Tuesday, August 23, 2011

The End of Governance as We Know it

What with the great crumbling sound emerging from Tripoli, we hear more talk about how we are marking the end of despotism in our world. It's easy to dismiss this kind of jabber as  euphoria; I'm willing to venture that the euphorics just might be onto something although they may not be saying what they saying.

Consider: what with Mabarak and Ben Ali gone, and Gaddafi in undisclosed location and the Great Ophthalmologist quaking in his contacts, we certainly are seeing something like a more-than-random decline in repressive authoritarianism.  But then take a look at the non-Arab granted that plenty of other governments are noto inimical to human well-being as the realms of the fallen dictators, still the evidence on governance even in benign countries stands, at least at the  moment, depressing.  Face it: Lula is gone; Singh has grown old; Merkel is a disappointment, Cameron is a lightweight and Ob--well, you can see where this is going.   Whoever we have in the spotlight, we don't have a Roosevelt of a Churchill or a deGaulle.  Hell, we don't even have an Eisennhower or an Adenauer. Could it be, in short, that we are entering into an age of entropic limbo where the elites can't repress like they did in the old days but they can't do much of anything else either?It's certainly the lament of so many in the first world who want Washington or Brussels (or maybe Tokyo, etc.) to just do something instead of just wandering around tripping over each other's coattails. But   what if tripping over each other's coattails is the New Normal, as both autocrats and democrats find themselves both descending into the same twilight blur?

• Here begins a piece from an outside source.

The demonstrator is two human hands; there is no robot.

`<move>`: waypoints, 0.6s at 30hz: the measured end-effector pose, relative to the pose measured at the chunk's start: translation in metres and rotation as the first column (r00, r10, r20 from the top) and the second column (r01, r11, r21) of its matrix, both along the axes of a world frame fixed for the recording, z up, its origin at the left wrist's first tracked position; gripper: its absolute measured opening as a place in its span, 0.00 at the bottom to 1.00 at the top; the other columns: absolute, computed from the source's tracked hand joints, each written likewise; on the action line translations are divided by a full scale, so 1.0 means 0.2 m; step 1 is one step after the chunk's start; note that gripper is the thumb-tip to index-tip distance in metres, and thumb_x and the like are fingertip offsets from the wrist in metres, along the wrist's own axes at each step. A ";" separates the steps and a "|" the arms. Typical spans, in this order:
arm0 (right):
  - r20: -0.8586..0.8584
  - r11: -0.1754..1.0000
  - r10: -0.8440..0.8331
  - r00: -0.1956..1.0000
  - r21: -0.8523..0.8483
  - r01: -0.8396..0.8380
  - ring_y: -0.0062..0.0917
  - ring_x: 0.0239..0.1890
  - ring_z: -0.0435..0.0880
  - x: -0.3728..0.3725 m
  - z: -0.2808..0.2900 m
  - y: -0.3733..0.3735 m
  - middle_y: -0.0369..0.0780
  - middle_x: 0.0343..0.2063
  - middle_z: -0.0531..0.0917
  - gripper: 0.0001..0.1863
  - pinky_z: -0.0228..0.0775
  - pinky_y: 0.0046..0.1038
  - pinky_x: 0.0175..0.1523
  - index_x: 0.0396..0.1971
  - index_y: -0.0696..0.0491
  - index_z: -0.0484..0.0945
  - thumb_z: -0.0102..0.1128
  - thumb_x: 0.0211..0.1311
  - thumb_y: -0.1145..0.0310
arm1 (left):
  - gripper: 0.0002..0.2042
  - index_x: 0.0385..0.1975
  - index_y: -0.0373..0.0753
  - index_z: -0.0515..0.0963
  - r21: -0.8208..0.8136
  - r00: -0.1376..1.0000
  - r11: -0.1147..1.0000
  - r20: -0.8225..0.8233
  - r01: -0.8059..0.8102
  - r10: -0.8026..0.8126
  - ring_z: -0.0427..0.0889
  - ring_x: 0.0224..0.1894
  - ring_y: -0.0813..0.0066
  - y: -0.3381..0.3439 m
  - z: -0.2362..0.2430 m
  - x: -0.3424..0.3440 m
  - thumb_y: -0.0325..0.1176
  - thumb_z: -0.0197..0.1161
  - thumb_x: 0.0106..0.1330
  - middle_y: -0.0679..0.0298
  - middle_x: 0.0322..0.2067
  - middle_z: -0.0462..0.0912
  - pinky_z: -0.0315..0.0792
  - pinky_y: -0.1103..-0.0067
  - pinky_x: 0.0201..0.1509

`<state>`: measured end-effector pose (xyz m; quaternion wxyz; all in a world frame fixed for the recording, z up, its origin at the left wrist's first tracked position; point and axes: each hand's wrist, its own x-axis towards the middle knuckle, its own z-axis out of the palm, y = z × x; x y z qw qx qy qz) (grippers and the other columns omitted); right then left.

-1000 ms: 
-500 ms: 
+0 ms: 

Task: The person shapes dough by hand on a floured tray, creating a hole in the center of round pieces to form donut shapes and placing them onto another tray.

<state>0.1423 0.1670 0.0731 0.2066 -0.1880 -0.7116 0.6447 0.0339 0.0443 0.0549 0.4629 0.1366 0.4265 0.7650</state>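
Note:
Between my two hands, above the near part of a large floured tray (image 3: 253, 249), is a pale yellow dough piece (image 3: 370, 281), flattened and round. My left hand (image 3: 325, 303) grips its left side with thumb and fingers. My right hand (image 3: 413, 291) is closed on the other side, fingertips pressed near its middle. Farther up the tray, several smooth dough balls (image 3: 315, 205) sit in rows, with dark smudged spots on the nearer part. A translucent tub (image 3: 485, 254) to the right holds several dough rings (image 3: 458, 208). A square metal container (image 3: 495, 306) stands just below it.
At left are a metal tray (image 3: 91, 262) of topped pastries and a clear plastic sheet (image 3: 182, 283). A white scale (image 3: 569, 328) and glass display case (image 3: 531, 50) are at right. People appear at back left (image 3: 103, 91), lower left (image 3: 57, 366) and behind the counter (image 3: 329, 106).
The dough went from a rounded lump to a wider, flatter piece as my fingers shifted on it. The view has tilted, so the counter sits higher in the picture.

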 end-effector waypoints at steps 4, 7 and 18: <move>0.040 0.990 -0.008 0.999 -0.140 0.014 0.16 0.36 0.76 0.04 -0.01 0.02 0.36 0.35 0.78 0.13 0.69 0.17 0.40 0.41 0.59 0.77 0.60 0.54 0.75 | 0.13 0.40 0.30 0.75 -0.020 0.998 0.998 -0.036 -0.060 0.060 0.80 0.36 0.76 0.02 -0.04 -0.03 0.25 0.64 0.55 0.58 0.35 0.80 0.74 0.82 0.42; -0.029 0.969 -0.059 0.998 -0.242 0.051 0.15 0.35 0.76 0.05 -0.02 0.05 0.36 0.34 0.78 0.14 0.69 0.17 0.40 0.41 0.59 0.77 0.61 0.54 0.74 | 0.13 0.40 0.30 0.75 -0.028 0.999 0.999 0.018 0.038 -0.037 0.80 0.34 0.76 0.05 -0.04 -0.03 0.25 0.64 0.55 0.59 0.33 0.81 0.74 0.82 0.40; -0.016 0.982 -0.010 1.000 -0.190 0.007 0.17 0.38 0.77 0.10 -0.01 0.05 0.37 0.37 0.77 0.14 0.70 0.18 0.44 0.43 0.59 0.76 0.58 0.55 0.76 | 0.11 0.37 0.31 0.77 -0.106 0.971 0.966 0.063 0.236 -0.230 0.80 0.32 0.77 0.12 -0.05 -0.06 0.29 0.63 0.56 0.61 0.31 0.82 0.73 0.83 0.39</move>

Even if I am onto something here, I concede I've still got only the dimmest idea whence and whither.  I don't want to scream "it's the internet!" but it does seem that at least for the time being, new technology has taken trump cards out of the hands of traditional leadership, for good or ill.  My pessimistic self says--bah, any day now the powers will learn out to turn technology into their own weapon and lock us all down again.  My even more pessimistic self says--maybe they won't.  Maybe will wind up all subsisting in a kind of freedom, but perhaps the freedom last seen in the reign of Pepin the Short.

I'm probably back on another of my favorite themes here: good government is a luxury, in some sense a superior good.  Grant that mob rule is a perfect horror, still a society that has lost the capacity to make informed and rational collective decisions is a society that has lost something virtually beyond price. So if this is the dawning of a dark age--if indeed  the forces of barbarism really do surround us all--then I sure hope somebody is out there pulling that sword from that stone.

2 comments:

Ken Houghton said...

"Maybe will wind up all subsisting in a kind of freedom, but perhaps the freedom last seen in the reign of Pepin the Short."

Gotta find my corrrrrrner/Of the Skyyyyyyyyyyy.

Ebenezer Scrooge said...

Two words:
Italy
Japan
You don't need a credible government to have a credible system of governance. But I'll admit that a credible government sure helps.